Exercise description -> Your answer must restate the listing below word for word and contain no images.
=== Section Start ===
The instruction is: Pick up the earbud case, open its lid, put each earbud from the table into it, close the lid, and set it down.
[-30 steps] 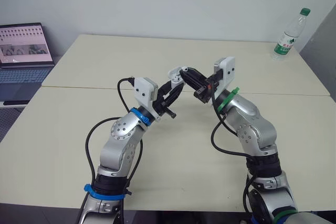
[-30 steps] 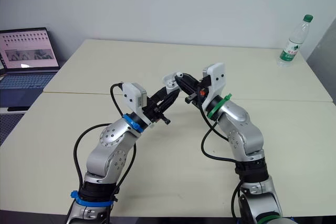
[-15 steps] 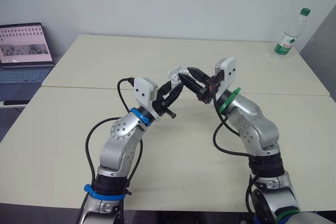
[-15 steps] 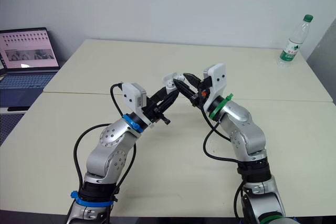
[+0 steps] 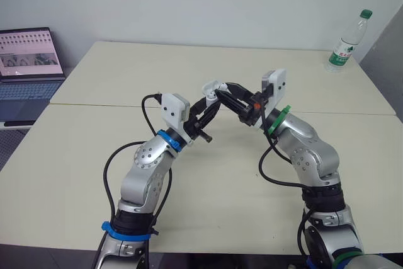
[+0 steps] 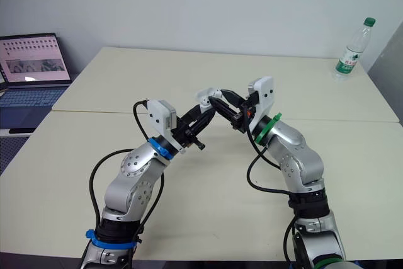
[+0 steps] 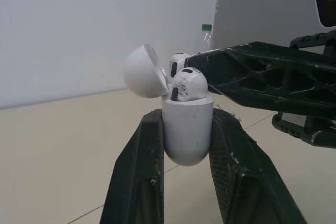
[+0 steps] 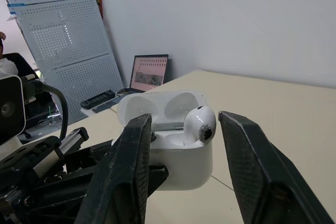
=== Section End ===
Exercise output ->
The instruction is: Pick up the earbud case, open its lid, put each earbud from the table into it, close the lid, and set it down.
[-30 steps] 
[-30 steps] 
[-15 steps] 
[-15 steps] 
[+0 steps] 
[+0 steps] 
[+0 steps] 
[+0 steps] 

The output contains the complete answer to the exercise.